Но надо было как-то разместить мешки в купе, надо было не перепутать свои с чужими — и Лера забыла о странном Зоськином состоянии.
А разместить все, что они с Зоськой и их соседки втиснули в купе, — это была задача не из легких! Соседки были придавлены куда-то к самому окну, даже их голов не было видно из-за горы мешков. Лера с Зоськой, наоборот, стояли у самой двери, не надеясь сесть.

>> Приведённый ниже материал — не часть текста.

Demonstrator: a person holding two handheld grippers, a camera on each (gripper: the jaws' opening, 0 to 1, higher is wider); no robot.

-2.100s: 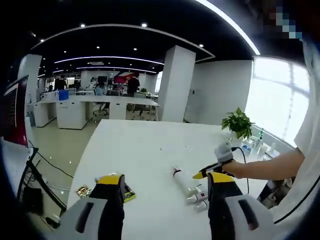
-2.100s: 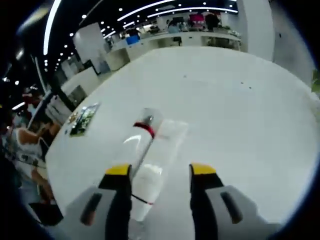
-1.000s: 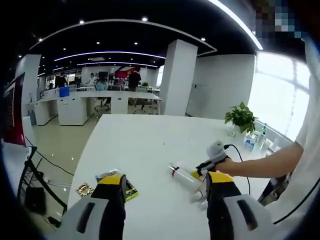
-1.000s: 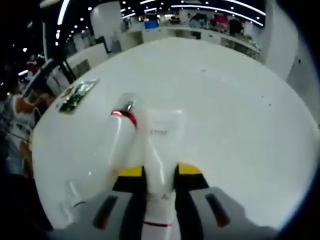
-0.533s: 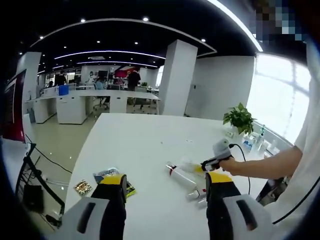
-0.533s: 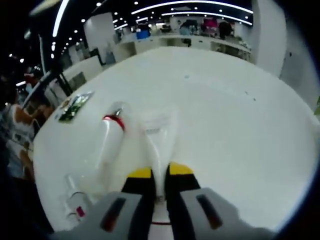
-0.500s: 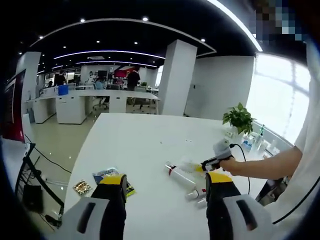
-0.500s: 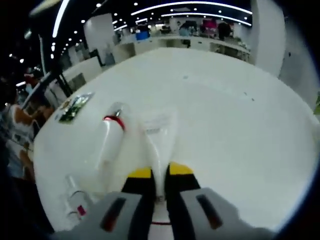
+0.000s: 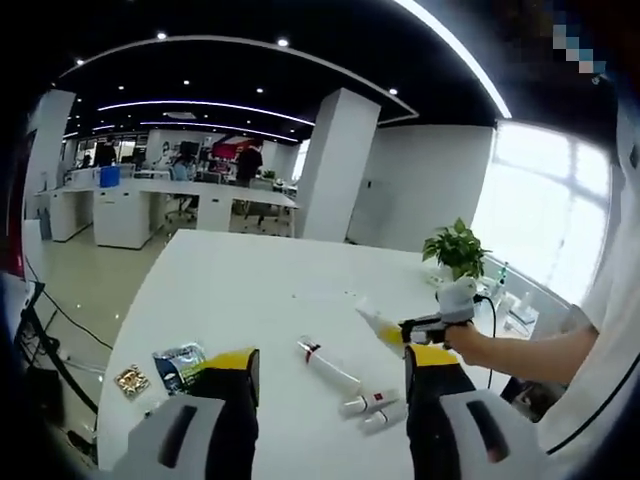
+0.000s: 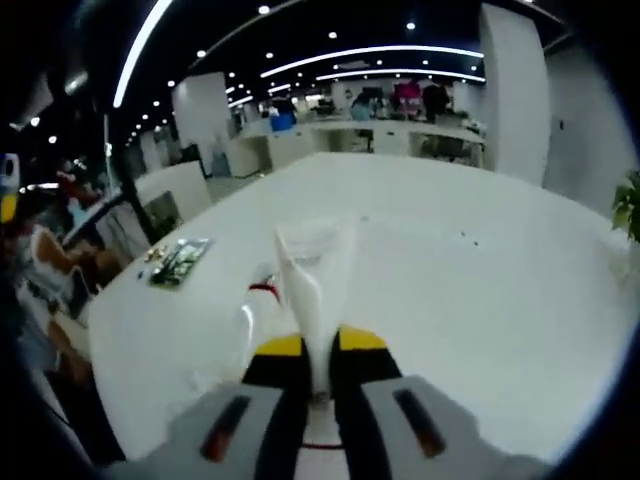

Как ни старались они все вчетвером превратить купе в пространство, пригодное для жизни, — это им не удалось. Кое-как забили мешками все верхние полки и весь пол, высвободив нижние полки, чтобы спать на них по двое.
Появился проводник, запричитал:
— Вещей какая прорва, и куда вы их прете? Перевес, с меня же штраф возьмут, не только с вас! Нет, не могу разрешить, не могу!
Разумеется, двух зеленых бумажек, полученных с Леры и Зоськи и с их попутчиц, оказалось достаточно, чтобы проводник испарился, забыв про перевес.
— Господи, что они с нами делают! — вздохнула одна из женщин — усталая, полная, в поношенном спортивном костюме.
— Ну и что? — хмыкнула вторая, с узкими блеклыми губами и пронзительным взглядом. — Вроде они не понимают: мы ж с этого дела неплохо поимеем — почему они не должны попользоваться? Если я про своих детей подумала, разве они не подумают?
Лере не хотелось сейчас никаких разговоров, рассказов о поездке, рассуждений о трудностях челночного дела. Но и попутчицам, похоже, было не до разговоров. Примостившись на своей полке, они задремали, не укладываясь, в ожидании границы.
— Теперь и граница-то какая, не поймешь — советская, украинская? — пробормотала одна из них.